Examples

Set of examples that show off different features provided by spark-connect-rs client.

In order to build these examples, you must have the protoc protocol buffers compilter installed, along with the git submodule synced.

git clone https://github.com/sjrusso8/spark-connect-rs.git
git submodule update --init --recursive

sql

Write a simple SQL statement and save the dataframe as a parquet

cargo run --bin sql

reader

Read a CSV file, select specific columns, and display the results

cargo run --bin reader

writer

Create a dataframe, and save the results to a file

cargo run --bin writer

readstream

Create a streaming query, and monitor the progress of the stream

cargo run --bin readstream

deltalake

Read a file into a dataframe, save the result as a deltalake table, and append a new record to the table.

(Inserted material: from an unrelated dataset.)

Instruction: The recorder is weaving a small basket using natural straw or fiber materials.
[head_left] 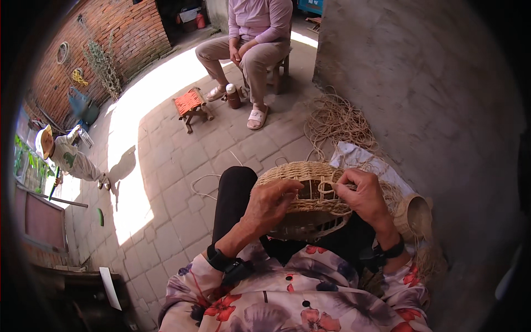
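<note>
On my lap rests a partly woven straw-coloured basket (296,172), its open side facing me and bare upright strands showing below the woven band. My left hand (270,203) grips the basket's left side, fingers curled at the gap in the weave. With thumb and forefinger my right hand (362,193) pinches a looped strand of cord (326,187) at the basket's right side. The palm side of each hand is hidden.
A loose heap of cord (340,122) lies by the grey wall (420,83). At my right stands a small woven basket (416,214). Ahead, a seated person (260,39) faces me near an orange-topped stool (189,102) and a brown flask (233,97). A child (69,155) stands at left.
</note>
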A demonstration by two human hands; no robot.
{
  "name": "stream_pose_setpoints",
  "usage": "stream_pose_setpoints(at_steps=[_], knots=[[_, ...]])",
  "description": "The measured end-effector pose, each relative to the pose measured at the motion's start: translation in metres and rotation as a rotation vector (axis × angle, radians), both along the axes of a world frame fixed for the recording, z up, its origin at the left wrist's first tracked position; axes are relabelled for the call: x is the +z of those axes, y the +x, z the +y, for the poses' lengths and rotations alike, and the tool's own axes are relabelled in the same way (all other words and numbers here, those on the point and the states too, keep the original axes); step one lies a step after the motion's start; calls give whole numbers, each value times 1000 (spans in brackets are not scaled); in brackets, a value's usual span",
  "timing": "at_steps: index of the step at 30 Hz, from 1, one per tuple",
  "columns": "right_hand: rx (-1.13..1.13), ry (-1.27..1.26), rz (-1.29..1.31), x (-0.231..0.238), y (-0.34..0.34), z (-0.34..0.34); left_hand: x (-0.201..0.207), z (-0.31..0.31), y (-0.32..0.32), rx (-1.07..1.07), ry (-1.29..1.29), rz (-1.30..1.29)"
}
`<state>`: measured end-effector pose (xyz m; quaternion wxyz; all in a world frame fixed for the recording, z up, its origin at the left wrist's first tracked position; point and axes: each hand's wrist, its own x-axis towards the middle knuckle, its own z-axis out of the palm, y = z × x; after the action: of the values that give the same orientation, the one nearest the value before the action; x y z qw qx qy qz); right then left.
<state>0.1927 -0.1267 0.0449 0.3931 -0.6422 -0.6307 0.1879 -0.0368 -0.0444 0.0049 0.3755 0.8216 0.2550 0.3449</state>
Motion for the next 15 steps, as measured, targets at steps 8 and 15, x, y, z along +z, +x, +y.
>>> stream_pose_setpoints(at_steps=[8, 15], knots=[[-34, -225, 366, -53, 25, -9, -26, -1, 49, -120, 327, 160], [85, -318, 498, -47, 9, 10, -25, -5, 39, -8, 213, 180]])
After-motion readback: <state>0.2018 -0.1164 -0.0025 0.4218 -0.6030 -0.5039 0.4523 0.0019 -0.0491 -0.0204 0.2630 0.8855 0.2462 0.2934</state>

Prerequisite the spark cluster must be started with the deltalake package. The docker-compose.yml provided in the repo has deltalake pre-installed. Or if you are running a spark connect server location, run the below scripts first

If you are running a local spark connect server. The Delta Lake jars need to be added onto the server before it starts.

$ $SPARK_HOME/sbin/start-connect-server.sh --packages "org.apache.spark:spark-connect_2.12:3.5.1,io.delta:delta-spark_2.12:3.0.0" \
      --conf "spark.driver.extraJavaOptions=-Divy.cache.dir=/tmp -Divy.home=/tmp" \
      --conf "spark.sql.extensions=io.delta.sql.DeltaSparkSessionExtension" \
      --conf "spark.sql.catalog.spark_catalog=org.apache.spark.sql.delta.catalog.DeltaCatalog"

cargo run --bin deltalake

databricks

Read a Unity Catalog table, perform an aggregation, and display the results.

Prerequisite must have access to a Databricks workspace, a personal access token, and cluster running >=13.3LTS.

cargo run --bin databricks --features=tls